The core of the proposal was the same federal reinsurance program and restoration of CSR payments that senators have been struggling to pass since last summer. But Democrats who had long campaigned for a stabilization bill revolted over GOP provisions in the version that was part of the omnibus spending package. One such provision expanded to the private insurance market a ban preventing federal funding of abortion. Another codified Trump administration guidance on cheap, short-term health insurance that Democrats call “junk plans.” The former would have meant a significant and permanent expansion of abortion restrictions, and the latter would have made it easier for companies to sell skimpy plans that charge people more or turn them away based on their age, gender and whether they have a pre-existing condition.
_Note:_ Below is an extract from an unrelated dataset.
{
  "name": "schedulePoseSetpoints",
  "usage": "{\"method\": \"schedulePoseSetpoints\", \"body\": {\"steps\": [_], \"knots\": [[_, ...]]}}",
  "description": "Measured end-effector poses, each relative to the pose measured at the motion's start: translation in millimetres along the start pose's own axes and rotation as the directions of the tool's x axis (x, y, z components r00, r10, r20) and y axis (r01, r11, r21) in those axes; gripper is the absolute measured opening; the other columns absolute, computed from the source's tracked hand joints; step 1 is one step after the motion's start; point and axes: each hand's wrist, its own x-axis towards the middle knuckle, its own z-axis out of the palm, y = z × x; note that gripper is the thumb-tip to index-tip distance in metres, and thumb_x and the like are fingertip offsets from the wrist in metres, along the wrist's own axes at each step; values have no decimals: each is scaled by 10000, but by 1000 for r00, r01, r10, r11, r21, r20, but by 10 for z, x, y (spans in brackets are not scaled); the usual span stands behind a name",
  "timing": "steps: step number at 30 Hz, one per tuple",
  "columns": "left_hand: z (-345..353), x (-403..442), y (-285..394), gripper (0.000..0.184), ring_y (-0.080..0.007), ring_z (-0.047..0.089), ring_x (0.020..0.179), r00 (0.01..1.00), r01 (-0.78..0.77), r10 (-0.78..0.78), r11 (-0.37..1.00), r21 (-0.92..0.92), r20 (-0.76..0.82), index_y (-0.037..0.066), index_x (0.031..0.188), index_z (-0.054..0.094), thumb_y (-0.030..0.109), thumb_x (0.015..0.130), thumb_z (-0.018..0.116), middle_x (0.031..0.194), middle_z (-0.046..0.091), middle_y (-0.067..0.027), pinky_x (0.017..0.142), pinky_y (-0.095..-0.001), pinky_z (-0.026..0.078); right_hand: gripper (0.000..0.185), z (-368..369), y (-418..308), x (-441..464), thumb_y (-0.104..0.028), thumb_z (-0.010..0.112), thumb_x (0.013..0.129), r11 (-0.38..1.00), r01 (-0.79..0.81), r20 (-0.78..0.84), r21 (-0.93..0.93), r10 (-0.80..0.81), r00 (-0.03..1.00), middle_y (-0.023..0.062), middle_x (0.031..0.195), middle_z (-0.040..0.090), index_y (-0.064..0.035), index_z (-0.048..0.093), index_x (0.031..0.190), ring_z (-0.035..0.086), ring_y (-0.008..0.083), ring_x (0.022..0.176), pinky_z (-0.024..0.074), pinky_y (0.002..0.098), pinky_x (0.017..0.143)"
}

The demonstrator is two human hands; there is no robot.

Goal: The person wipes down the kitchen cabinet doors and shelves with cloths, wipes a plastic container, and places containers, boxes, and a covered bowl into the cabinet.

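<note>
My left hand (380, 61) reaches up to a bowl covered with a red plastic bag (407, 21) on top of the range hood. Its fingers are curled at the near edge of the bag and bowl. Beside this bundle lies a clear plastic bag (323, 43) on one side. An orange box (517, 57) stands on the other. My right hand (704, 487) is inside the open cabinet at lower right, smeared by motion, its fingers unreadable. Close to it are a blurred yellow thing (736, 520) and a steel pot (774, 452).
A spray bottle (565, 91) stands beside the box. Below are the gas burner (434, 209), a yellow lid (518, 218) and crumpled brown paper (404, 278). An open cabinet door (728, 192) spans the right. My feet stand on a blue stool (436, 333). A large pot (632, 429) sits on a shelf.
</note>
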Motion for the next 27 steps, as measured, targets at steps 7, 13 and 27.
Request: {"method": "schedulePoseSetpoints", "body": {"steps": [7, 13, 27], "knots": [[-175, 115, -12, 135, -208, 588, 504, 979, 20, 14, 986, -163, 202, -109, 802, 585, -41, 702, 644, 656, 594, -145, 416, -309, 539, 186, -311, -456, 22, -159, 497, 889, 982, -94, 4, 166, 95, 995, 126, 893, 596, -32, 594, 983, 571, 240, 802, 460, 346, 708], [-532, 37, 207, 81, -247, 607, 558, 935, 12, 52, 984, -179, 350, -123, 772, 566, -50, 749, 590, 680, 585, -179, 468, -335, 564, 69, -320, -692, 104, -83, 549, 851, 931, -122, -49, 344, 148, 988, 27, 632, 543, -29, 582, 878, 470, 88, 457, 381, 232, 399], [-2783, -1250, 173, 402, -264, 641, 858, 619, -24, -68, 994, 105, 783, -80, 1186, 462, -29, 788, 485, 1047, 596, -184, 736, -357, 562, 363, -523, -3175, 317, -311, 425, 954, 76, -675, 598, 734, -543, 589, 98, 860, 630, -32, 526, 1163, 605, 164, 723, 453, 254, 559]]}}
Congress’ failure to shore up Obamacare’s individual market means the spotlight is once again on the states, who now have just a few months to prevent the predicted double-digit rate increases.

State legislatures could vote to ask HHS for permission to set up their own reinsurance programs — something Colorado and others are currently exploring. Other states are looking into ways to contain the damage to the market expected from the Trump administration’s short-term and Association Health Plans, both of which are expected to drain younger and healthier patients out of the regulated ACA market into “junk” plans. Washington State wants to force these short-term plans to follow many of the ACA’s rules, while New Jersey wants to ban them altogether.

But many states are going in the opposite direction, taking steps to further chip away at the Obamacare market. Iowa legislators are advancing a bill to allow the sale of plans that flout ACA rules — for example, plans that do not cover maternity care or mental health treatment. Idaho, despite receiving pushback from HHS, has vowed to do the same. Many other states are petitioning for federal permission to cut their Medicaid rolls by imposing work requirements, lifetime limits, or other restrictions. Even in the one state that voted overwhelmingly to expand Medicaid by ballot initiative — Maine — outgoing Republican Gov. Paul Lepage is blocking implementation.

In petitioning for these Medicaid cut-backs, GOP-controlled states are characterizing the federally subsidized program as a heavy financial burden. But a study from Brookings published Monday found “no significant increases in spending from state funds as a result of the expansion,” even as millions more people qualify for coverage. The report finds that Arkansas, Indiana, Kentucky, LouisianaMichiganMontana, New Mexico, Ohio, and West Virginia “have actually reduced, not increased, state spending as a result of expansion.”